Я наклоняю голову вперед, позволяя крови стекать на подоконник. Алые капли расползаются ажурными точками, и я, словно завороженная, наблюдаю за ними, не шевелясь.
Шептуны, возбужденные этим видом, возбужденно кричат, требуя большего.
Влекомая чужими просьбами, я хватаюсь за кухонный нож. Острое лезвие тянет заманчивым блеском. Сотни порезов, оставленных однажды на долгую память, вдруг четче выделяются белыми линиями на фоне кожи.
Всего одно движение — легкое, и взмах острия сменится алой полосой.
Но я не успеваю.
— Аня!
Горячие руки касаются ледяной кожи; Ваня разворачивает меня к себе и не двигается, словно видя впервые. С громким звоном нож падает на пол.
— Черт, Аня! Что с тобой?
Я открываю беззвучно рот, и тут же оказываюсь оторванной от земли; Доронин несет меня в ванную, пускает горячую воду и умывает.
— Поговори со мной, Аня! Что с тобой?
Слова становятся пустыми и легковесными: разве он не понимает, что они не имеют никакой силы? Что обещания, данные друг другу, растворяются, едва успев покинуть наши уста, и исчезают, будто их и не было.
У меня нет ответа; нет голоса, чтобы говорить, и почти не остается сил, чтобы бороться. Я чувствую себя решетом, сквозь дырки в котором утекает жизненная энергия.
Я закрываю глаза, ощущая дикую слабость. Раззадоренные обещанием крови голоса возмущаются, обзывая меня, заставляя злиться и отвечать, но мне нечем крыть.
Ваня мечется, не зная, чем помочь мне, и, в конце концов, закутывает в одеяло, перетаскивая на кровать.

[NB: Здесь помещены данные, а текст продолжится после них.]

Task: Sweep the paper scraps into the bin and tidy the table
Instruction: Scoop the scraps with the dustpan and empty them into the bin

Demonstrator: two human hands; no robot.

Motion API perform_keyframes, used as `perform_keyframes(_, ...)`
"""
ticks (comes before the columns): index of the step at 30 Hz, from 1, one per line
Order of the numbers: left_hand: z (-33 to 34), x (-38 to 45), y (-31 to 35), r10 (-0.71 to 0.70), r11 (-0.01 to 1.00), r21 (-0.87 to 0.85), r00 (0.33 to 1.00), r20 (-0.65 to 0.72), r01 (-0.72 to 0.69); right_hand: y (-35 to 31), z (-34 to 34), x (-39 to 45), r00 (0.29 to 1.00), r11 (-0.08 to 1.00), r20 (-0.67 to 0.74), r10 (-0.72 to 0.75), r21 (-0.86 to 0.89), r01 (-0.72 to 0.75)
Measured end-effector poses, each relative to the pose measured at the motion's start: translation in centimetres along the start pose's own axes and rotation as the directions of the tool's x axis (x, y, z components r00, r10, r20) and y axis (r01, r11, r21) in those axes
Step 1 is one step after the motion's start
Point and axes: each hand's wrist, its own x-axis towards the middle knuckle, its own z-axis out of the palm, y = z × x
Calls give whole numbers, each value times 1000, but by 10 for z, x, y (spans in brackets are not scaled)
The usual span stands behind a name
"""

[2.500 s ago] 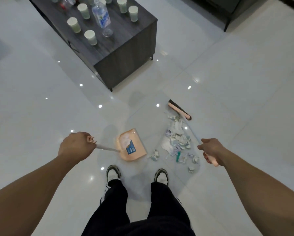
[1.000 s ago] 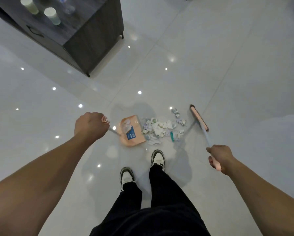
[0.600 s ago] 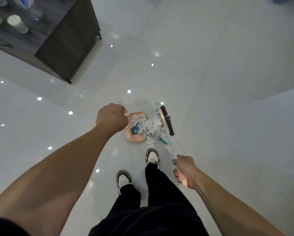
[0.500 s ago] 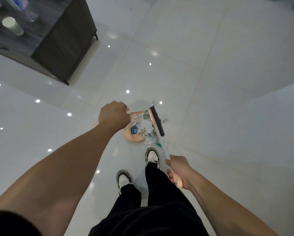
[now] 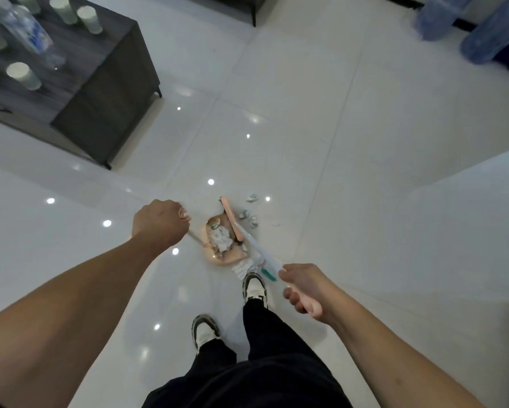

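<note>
The sweeping is partly done. Most of the scraps (image 5: 222, 238) sit heaped in the dustpan (image 5: 217, 245), which lies on the floor (image 5: 335, 142) just ahead of the person's forward shoe. The left hand (image 5: 159, 222) is curled tight round the dustpan's handle, and the right hand (image 5: 301, 290) grips the pink end of the broom (image 5: 247, 237). The broom head lies across the dustpan's far edge, over the heap.

What is left: three or four loose scraps (image 5: 248, 216) lie on the floor just beyond the dustpan, past the broom head. A white wad (image 5: 245, 267) and a green piece (image 5: 268, 274) lie beside the dustpan on its near side, by the shoe. The blur makes that count unsure. No bin shows, so by my judgement emptying the dustpan is not yet done.

The counter (image 5: 79, 83), well apart from the dustpan to its upper left, is not yet tidied. It carries one clear bottle (image 5: 30, 36) and at least six pale cups (image 5: 23, 75), with the frame edge cutting some off. Two blue jugs (image 5: 483, 28) stand far to the upper right of the dustpan.
</note>
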Motion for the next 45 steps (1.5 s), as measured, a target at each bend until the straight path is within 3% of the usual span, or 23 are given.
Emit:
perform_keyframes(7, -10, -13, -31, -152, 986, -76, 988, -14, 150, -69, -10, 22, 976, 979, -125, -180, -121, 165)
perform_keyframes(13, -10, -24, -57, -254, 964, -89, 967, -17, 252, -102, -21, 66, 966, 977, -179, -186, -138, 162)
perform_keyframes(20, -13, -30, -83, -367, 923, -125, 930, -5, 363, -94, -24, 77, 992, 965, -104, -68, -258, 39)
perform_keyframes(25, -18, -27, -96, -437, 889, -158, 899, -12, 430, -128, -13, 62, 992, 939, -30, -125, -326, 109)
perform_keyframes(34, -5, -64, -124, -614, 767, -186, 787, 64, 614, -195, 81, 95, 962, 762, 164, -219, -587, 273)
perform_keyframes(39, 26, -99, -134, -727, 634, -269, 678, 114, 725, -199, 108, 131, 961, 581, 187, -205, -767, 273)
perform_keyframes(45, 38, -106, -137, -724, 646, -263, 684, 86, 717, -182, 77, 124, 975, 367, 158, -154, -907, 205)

— Ты совсем ледяная. Аня! Аня!
Я прикрываю глаза, не отвечая. Все внутри будто вырезано изо льда, — мне бесконечно холодно.
Одеяло не греет, не спасают крепкие горячие объятия Ивана.
Он вливает в меня чашку крепкого сладкого чая. Я послушно глотаю, вспоминая больницу, уколы, Иволгу, Солнце.
Мне кажется, что я снова накачена лекарствами. Вязкие мысли, замедленные движения и сердце, скованное холодом. Я медленно покрываюсь ледяным настом, закрываю глаза и застываю.